About Crisis - Behind A Presidential Commitment

Amazon.com Having earned John F. Kennedy's trust with his 1960 campaign-trail film Primary, pioneering cinema verité documentarian Robert Drew expressed his desire to document a president in crisis. When African American college students Vivian Malone and James Hood prepared to enroll at the all-white University of Alabama in June 1963, governor George Wallace supplied the crisis, defying a federal court order and vowing to prevent the students' enrollment. Kennedy granted unprecedented access to Drew and his unobtrusive four-team crew, who used handheld cameras to cover both sides of the conflict: Wallace self-righteously clings to the futility of segregation (and more than a few racist Alabamans support him), while a flurry of phone calls between JFK, Attorney General Robert F. Kennedy, and Deputy Attorney General Nicholas Katzenback reveal a tightly coordinated plan to dismiss Wallace (in RFK's words) as "a second-rate figure." The result is the most intimate study of JFK and RFK ever filmed, capturing the powerful brothers as they forge a great victory for civil rights and racial equality. In defeat, Wallace is left stinging and irrelevant, a Southern dinosaur whose arrogance was his own undoing.

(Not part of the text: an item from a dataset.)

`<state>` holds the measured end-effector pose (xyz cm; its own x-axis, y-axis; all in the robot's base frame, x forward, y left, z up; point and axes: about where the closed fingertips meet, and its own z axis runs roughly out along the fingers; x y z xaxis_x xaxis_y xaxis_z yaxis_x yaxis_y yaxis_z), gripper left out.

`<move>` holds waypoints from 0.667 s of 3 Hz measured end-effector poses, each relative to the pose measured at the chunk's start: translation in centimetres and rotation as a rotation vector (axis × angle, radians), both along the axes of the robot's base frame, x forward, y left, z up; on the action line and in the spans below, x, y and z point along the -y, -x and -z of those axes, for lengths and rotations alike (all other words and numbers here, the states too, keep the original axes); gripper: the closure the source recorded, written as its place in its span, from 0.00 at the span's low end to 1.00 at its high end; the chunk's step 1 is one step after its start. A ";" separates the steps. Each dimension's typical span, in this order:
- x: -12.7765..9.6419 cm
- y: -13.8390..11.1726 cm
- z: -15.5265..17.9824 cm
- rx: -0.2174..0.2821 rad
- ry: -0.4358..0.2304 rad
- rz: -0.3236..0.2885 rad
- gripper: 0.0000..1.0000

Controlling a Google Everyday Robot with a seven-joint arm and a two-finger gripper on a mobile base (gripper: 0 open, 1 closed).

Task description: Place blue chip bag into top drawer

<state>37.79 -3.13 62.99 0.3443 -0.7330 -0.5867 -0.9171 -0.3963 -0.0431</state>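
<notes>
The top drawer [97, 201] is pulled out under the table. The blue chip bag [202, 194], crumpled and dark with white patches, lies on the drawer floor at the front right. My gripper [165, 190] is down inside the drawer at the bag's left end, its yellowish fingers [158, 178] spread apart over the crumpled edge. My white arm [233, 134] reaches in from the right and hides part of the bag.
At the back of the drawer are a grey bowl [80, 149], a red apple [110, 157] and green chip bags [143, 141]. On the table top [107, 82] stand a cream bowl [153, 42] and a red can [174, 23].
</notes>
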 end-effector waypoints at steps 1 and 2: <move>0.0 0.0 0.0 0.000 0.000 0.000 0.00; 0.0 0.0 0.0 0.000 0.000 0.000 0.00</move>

For these and many other reasons, Crisis remains one of the most riveting visual records of the Kennedy administration, and Drew's short film Faces of November (included as a bonus feature) provides a sobering reminder: Five months after Crisis was filmed, JFK was dead and a nation was mourning. --Jeff Shannon Product Description An incredible and candid look at JFK and RFK as they struggle with the integration crisis in 1963. With Governor George Wallace blocking the doors to the all-white University of Alabama, this documentary shows the Kennedy brothers embroiled in the decision making process, uncertain if an course of action is the right one. 2003/b&w/64 min/NR/fullscreen.